Jika langkah-langkah itu dijalankan dengan konsisten, maka BRICS bisa menjadi peluang emas bagi Indonesia untuk memperkuat posisinya di dunia. Indonesia memiliki modal besar yakni populasi yang besar, pasar domestik yang luas, sumber daya alam yang melimpah, dan posisi strategis di antara dua samudra. Dengan memanfaatkan BRICS secara cerdas, Indonesia bisa memperkuat daya saingnya di tingkat global dan menjadi jembatan antara dunia selatan dan utara. Namun, jika kesempatan ini disikapi tanpa perencanaan matang, tanpa transparansi, dan tanpa kehati-hatian, BRICS bisa berubah menjadi ancaman serius terhadap kedaulatan ekonomi dan politik Indonesia. Pilihan akhirnya ada pada pemerintah: apakah akan menjadikan BRICS sebagai pijakan menuju kemandirian, atau justru jalan baru menuju ketergantungan?

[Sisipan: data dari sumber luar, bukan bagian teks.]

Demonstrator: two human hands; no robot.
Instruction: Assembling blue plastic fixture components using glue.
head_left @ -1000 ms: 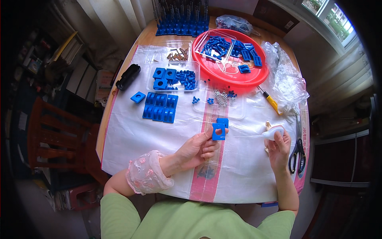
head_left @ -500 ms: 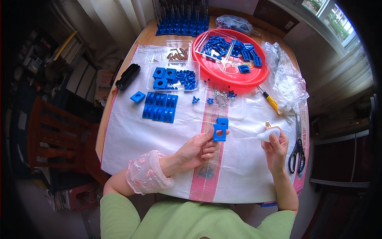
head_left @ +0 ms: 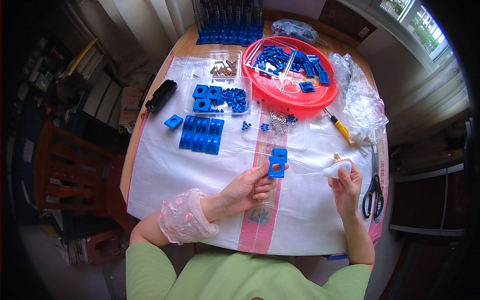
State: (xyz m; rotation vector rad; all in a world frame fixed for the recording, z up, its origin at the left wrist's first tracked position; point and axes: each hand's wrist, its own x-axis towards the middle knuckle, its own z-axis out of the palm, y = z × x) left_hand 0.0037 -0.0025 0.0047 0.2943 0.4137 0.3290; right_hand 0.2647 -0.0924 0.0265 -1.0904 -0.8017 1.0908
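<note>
Near the middle of the table, my left hand (head_left: 249,187) pinches a blue plastic piece (head_left: 276,174) upright between thumb and fingers. A round hole goes through its flat face, and a second blue section shows behind its top. To its right, my right hand (head_left: 349,186) is closed round a small white squeeze bottle (head_left: 335,170). The bottle's thin clear nozzle points left toward the blue piece, with a gap between them. A small tan bit (head_left: 336,157) shows above the bottle by my fingertips. Blue arched pieces (head_left: 199,143) lie in rows beyond my left forearm.
A clear box (head_left: 217,110) holds blue parts; a red round tray (head_left: 255,100) holds more. Small beads and rings (head_left: 281,121) lie on a clear lid. Scissors (head_left: 373,197), a yellow-handled screwdriver (head_left: 342,130) and crumpled plastic (head_left: 357,100) are at right, a black case (head_left: 161,96) at left.
The blue piece in my left hand has shifted very slightly to the right. My right hand and the bottle stay in place.
</note>
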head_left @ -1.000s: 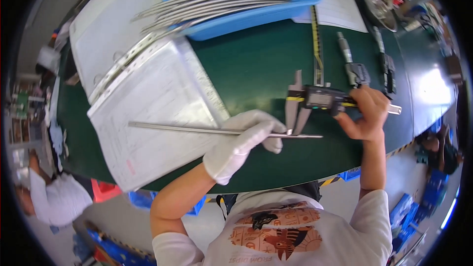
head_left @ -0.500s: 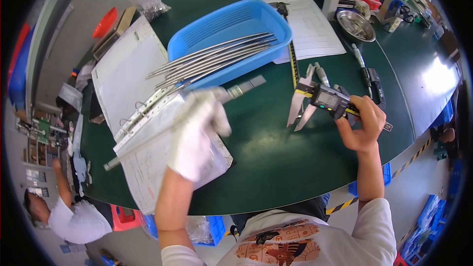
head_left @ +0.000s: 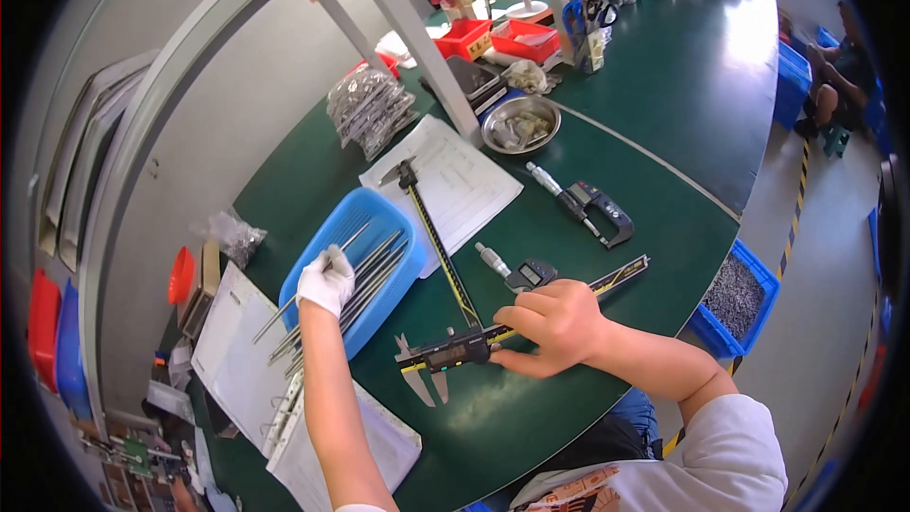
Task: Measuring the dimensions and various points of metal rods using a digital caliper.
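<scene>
My left hand (head_left: 327,281), in a white glove, is over the blue plastic basket (head_left: 414,239), its fingers closed on a thin metal rod (head_left: 276,319) that slants across the basket. Beside it, several similar metal rods (head_left: 372,283) lie in the basket with their near ends sticking out over the rim. Bare, my right hand (head_left: 555,327) grips a digital caliper (head_left: 455,353) by its beam above the green table, jaws pointing toward me and slightly apart. A second caliper (head_left: 438,245) lies on the table between the basket and a micrometer (head_left: 531,275).
Another micrometer (head_left: 592,213) rests farther right. Beyond are a metal bowl (head_left: 521,125) with small parts, paper sheets (head_left: 474,171), bagged parts (head_left: 368,109) and a shelf post (head_left: 412,38). An open binder (head_left: 237,351) lies left; a blue crate (head_left: 735,299) stands beyond the table edge.
My left hand has gone from above the binder to the basket. My right hand has brought the caliper nearer to me. The view has turned right.
</scene>
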`<action>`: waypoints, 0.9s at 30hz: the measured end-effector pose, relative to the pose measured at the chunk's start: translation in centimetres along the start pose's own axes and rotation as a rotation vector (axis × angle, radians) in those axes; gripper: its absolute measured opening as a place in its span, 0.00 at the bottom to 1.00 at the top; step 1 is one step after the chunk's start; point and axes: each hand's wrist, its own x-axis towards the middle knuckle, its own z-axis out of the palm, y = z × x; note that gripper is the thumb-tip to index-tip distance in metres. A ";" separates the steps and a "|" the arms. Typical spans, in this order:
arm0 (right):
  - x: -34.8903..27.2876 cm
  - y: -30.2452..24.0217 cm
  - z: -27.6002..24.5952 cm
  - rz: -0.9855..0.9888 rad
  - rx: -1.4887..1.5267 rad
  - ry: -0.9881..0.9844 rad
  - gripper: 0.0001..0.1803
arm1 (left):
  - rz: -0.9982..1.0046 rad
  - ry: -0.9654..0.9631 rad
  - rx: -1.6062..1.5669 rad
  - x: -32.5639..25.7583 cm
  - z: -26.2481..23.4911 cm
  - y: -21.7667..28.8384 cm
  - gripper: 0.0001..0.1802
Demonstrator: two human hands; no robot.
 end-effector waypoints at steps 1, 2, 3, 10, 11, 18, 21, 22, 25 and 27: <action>0.6 -0.5 -0.2 -0.010 0.019 0.027 0.15 | -0.049 -0.005 -0.026 0.2 -0.4 1.0 0.08; 0.6 -0.4 -0.2 -0.014 0.055 0.011 0.15 | -0.100 -0.027 -0.061 0.0 -0.3 0.8 0.09; 0.4 -0.2 -0.3 -0.007 0.037 0.021 0.16 | -0.027 0.023 -0.041 -0.4 0.6 -0.2 0.09; 1.0 -0.7 0.2 -0.022 0.029 0.013 0.17 | -0.054 0.135 0.223 -2.4 2.3 -0.8 0.13; 1.0 -0.6 0.4 -0.019 0.033 0.016 0.17 | -0.052 0.138 0.215 -2.9 2.6 -0.9 0.13; 0.8 -0.4 0.4 -0.018 0.069 0.037 0.17 | 0.241 0.321 1.627 -5.2 3.5 0.1 0.13; 0.6 -0.4 0.3 -0.018 0.066 0.023 0.17 | 0.469 0.181 2.423 -6.1 3.1 1.2 0.16; 0.6 -0.5 0.4 -0.022 0.071 0.023 0.17 | 0.337 0.110 2.400 -6.1 2.9 1.5 0.17; 0.7 -0.7 0.5 -0.027 0.065 -0.006 0.17 | 0.219 0.005 2.389 -6.0 2.1 2.4 0.19; 0.6 -0.8 0.6 -0.022 0.064 -0.020 0.17 | 0.232 -0.033 2.406 -5.9 1.6 2.5 0.19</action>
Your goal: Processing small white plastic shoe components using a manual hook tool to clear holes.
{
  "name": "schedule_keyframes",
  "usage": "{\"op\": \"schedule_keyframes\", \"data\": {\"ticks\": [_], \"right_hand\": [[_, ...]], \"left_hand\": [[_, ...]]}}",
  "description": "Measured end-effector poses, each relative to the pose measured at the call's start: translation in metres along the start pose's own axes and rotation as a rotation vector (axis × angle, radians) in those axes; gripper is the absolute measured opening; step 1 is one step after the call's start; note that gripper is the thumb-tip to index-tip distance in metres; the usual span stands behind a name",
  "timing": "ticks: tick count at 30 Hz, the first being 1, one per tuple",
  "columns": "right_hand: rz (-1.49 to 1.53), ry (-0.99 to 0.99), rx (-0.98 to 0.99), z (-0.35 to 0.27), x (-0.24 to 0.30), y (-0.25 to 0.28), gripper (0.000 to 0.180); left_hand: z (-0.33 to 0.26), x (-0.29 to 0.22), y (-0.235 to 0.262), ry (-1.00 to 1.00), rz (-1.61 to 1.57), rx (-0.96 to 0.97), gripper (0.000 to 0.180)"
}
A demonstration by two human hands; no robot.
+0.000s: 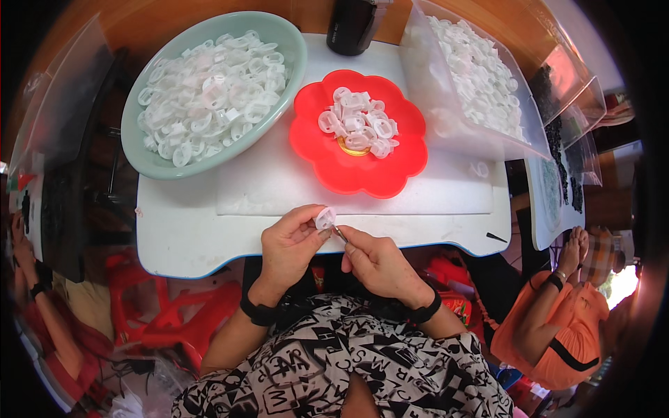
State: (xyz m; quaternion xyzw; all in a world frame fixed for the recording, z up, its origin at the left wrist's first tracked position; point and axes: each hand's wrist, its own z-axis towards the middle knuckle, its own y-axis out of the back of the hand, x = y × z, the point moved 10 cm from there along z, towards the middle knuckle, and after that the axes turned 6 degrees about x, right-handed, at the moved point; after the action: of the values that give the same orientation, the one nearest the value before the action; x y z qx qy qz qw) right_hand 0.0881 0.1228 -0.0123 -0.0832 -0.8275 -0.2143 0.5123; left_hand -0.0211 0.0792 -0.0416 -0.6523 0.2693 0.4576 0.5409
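Note:
Between the fingertips of my left hand (287,245) is a small round whitish plastic part (325,219), held up at the table's front edge. My right hand (380,259) pinches a thin dark metal tool (340,233), its tip against or very close to the part. What kind of tool it is I cannot make out. Just beyond my hands, a red flower-shaped plate (324,174) carries a pile of similar white plastic parts (359,118).
A pale green basin (296,66) heaped with white parts stands at the far left. At the far right is a clear plastic bin (446,129) of white pieces. A black cylinder (350,28) stands at the back. People sit on both sides; red stools (167,313) are at lower left.

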Motion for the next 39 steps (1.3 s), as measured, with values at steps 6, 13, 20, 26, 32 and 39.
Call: {"op": "schedule_keyframes", "data": {"ticks": [6, 13, 20, 26, 32, 39], "right_hand": [[0.033, -0.021, 0.004, 0.002, -0.003, -0.004, 0.038], [-0.009, 0.000, -0.017, 0.002, 0.000, -0.008, 0.041], [-0.276, 0.144, -0.068, 0.005, 0.013, -0.010, 0.041], [-0.506, 0.197, -0.047, 0.004, 0.022, -0.002, 0.044], [-0.670, 0.231, -0.160, -0.009, 0.035, 0.012, 0.042], [-0.779, 0.271, -0.134, -0.006, 0.041, 0.006, 0.046]], "left_hand": [[0.002, -0.007, 0.000, -0.087, 0.089, 0.018, 0.032], [0.000, -0.007, 0.001, -0.116, 0.084, 0.007, 0.030], [-0.002, -0.004, 0.001, -0.121, 0.126, -0.022, 0.029], [-0.002, -0.007, 0.002, -0.109, 0.165, -0.019, 0.030], [0.002, -0.006, 0.000, -0.052, 0.146, 0.001, 0.035], [0.002, -0.006, 0.000, -0.046, 0.139, 0.009, 0.036]]}}
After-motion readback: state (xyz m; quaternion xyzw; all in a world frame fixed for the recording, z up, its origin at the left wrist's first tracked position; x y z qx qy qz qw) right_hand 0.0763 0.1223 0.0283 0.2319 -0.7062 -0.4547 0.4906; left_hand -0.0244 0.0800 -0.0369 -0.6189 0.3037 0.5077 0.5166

Pada akhirnya, keanggotaan Indonesia di BRICS harus dimaknai bukan sebagai akhir, tetapi sebagai proses pembelajaran dan penguatan diri. Pola kekuasaan global sedang bergeser, dan Indonesia tidak boleh hanya menjadi penonton. Dalam pusaran perubahan itu, BRICS memberikan panggung baru, tetapi juga ujian baru. Ancaman dan peluang datang bersamaan, kedaulatan ekonomi tidak akan ditentukan oleh siapa mitra kita, tetapi oleh seberapa siap kita mengelola hubungan itu. Bagi saya, BRICS adalah cermin, ia bisa memperlihatkan kekuatan kita, tetapi juga kelemahan kita sendiri. Jika Indonesia mampu memanfaatkan peluangnya sambil mengantisipasi ancamannya, maka BRICS bukanlah ancaman, melainkan jembatan menuju kemandirian ekonomi nasional di era dunia multipolar.